It was a great shot. They were gazing into each other’s eyes. “I love it.”

“That’s beautiful,” Jeannie agreed.

“Rhett, come over here and see this,” Sandy called to her son. She was ready to go back in the house and drink some coffee to warm up. Mission accomplished.

* * *

RHETT had forgotten his mother was anywhere near them. He pulled back from Shawn and made a face, realizing they were still stuck doing the photo shoot. They wouldn’t be allowed to go back inside until his mother deemed a picture romantic enough. He was starting to think he’d go down on a knee in the damn mud if it got this business over with. He wanted to take his wife home and snuggle on the couch for a couple of hours until he could strip her naked and have his way with her. It was the way the last three days had gone, and he was digging it, he had to say. This marriage business was damn convenient.
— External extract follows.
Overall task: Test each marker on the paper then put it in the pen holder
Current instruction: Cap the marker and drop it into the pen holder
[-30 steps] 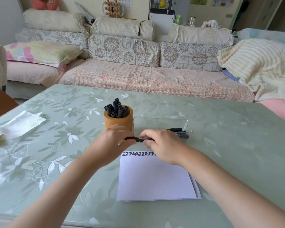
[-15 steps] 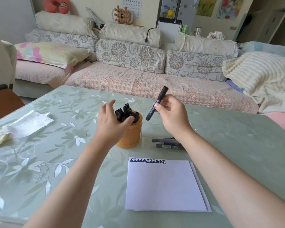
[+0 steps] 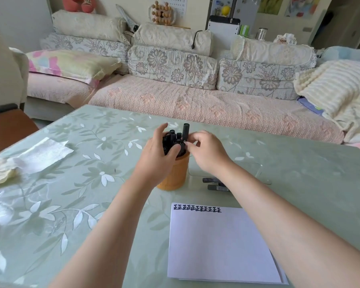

The whole getting-to-know-you thing was sped up by them living in the same house. The majority of the time, when Rhett wasn’t at work or the gym, he was with Shawn, and already their days had taken on a predictable pattern of dinner, a little TV or a beer at the bar up the road, maybe some darts or pool, then a few delicious hours in bed together before they fell asleep. Honestly, he wasn’t sure he could ask for anything more perfect.

And the more time he spent with Shawn, the more he realized that his initial attraction to her was growing into something more, deeper, truer.

Hell, he was falling in love with her.

When his mother called him over, and he and Shawn saw the image Erika had captured with her camera, it was there for him to clearly see. Oh, yeah. He was falling in love with her.

Given the way she gazed up at him with limpid eyes in the photo, Rhett was inclined to think he wasn’t the only one suffering from the affliction. Shawn looked . . . soft. Gushy. Wide-eyed. It made his heart swell all over again.

“What do you think?” his mother asked. “Isn’t this a great shot?”

“That was devious, Momma,” he told her, his throat tight. He didn’t trust himself to agree with her assessment, or he might get overly emotional.

“It’s candid, honest,” his mother protested. “This is way better than anything we could have gotten with you posing.”

“I can’t argue with that,” Shawn said.

Rhett glanced down at her. Her face was pale, nose red from the cold, and she looked thoughtful, teeth digging into her bottom lip.

“Well, let’s go in the house, then, before we lose our fingers.”

His mother was all smiles, promising coffee and cookies. Jeannie grinned at him. “You’ve made her day.”

“That was my goal,” he told her sarcastically. “What is she going to do with these pictures anyways?”

“Hang them on the wall with the pictures of the rest of us from our engagement shoots. And I have to tell you, I’m jealous. Photography is so artistic now. When I married Mark, we had those horrible canned shots with his hand on my shoulder, and we’re wearing matching sweaters. I mean, seriously?”

Rhett laughed. He had spent some time as a child studying his mother’s hall of marital fame photos marching along the beige wall to the bedrooms, and he had to admit he’d been entertained by some of the fashions. “Sammy’s picture was worse than yours. Bill’s holding the cat, for Chrissake. Shawn, you have to see these pictures, seriously. It’s like an alley of awful.”

“Hush,” his mother yelled back to him.

But that only made him laugh more, glad the mood had lifted. Shawn was smiling as they went into the house and kicked off their shoes. He led her over to the hall that started with his oldest sister Sammy and descended on down to Nolan, the last Ford to get married.

“I don’t think I realized how big your family really is until just now,” Shawn marveled as they strolled down the hall, checking out his sister Rachel’s underwater scuba engagement shot, to Dawn and her husband sitting on a horse fence holding hands.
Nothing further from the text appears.